**Your task:**
Filter the listing below, keeping only the lines with the word "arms".

**Supplied information:**
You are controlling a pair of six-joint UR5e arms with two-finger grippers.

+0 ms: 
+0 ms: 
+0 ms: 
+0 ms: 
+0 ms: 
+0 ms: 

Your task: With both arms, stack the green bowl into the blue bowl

**Worked solution:**
You are controlling a pair of six-joint UR5e arms with two-finger grippers.
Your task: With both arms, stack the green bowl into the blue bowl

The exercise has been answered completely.